10. Sorry, but saving the World of Warcraft from the wrath of Arthas, the treacherous Lich King, takes time. Didn't see any of you guys pwning for your country.
9. I have been busy trying to find new and funnier reasons to link this video across the Internet. It's so simple, yet so stinging!
8. Daddy had to go figure some things out. Mommy found Daddy doing funny things with Mommy’s brother. So Mommy had some nice men with soap-stuffed socks visit him at night and take him away to a re-education camp in Alabama. That’s where Daddy has been all these months! The nice men reminded Daddy, using shock therapy and Doberman pinchers, that the only way for Daddy to make little boys and girls is to do his funny things with Mommy. So now Daddy’s back, and as long as Mommy doesn’t talk too much and as long as Daddy can close his eyes as tight as he can, Daddy’s gonna make you a new baby brother!

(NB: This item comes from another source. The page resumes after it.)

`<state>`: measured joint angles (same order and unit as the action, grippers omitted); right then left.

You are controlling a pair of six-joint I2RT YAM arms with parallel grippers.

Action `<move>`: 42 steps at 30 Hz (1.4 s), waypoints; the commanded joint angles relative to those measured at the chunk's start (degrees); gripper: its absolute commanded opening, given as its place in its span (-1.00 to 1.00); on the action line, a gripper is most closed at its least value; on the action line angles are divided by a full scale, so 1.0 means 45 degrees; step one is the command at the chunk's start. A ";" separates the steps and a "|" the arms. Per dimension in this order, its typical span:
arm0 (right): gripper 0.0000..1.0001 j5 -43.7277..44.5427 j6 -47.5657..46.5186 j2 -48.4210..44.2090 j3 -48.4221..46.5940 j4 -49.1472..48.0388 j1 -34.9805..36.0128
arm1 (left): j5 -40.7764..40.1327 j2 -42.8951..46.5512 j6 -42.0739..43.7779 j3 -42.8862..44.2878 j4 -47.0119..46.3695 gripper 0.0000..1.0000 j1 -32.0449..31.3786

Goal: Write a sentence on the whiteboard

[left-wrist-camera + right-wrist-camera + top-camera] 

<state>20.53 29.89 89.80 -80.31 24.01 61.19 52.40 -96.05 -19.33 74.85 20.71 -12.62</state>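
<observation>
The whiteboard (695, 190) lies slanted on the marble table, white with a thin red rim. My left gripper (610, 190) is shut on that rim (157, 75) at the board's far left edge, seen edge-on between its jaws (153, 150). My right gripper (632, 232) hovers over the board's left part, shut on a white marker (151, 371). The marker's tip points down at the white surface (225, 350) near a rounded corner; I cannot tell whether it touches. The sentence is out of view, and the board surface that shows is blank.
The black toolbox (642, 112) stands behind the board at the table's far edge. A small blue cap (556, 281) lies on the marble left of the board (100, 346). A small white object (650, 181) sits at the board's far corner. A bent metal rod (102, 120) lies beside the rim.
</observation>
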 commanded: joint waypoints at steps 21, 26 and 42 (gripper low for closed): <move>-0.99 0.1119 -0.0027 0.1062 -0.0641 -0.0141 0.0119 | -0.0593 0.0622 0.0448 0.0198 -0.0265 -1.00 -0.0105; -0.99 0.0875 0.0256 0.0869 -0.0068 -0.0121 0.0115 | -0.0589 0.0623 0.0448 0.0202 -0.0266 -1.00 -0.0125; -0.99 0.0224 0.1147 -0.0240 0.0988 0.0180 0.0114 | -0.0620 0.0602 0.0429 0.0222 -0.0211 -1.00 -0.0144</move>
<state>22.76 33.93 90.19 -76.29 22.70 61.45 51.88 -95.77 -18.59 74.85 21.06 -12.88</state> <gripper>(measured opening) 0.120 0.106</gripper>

7. Mo’ Money means Mo’ Problems.
6. Forgot to give a shit.
5. I hibernate during Winter. And Spring. And Wednesdays. And dates with less than 3 digits.
4. Glen Danzig's lawyers found the site.
3. I have been updating on a regular basis, but on a frequency that can only be detected by Superman, dogs, and yeti. "Top 10 Reasons Why Lex Luthor Has Such A Tiny HEY LOOK A RUBBER BALL!!!!!!" was a huge hit.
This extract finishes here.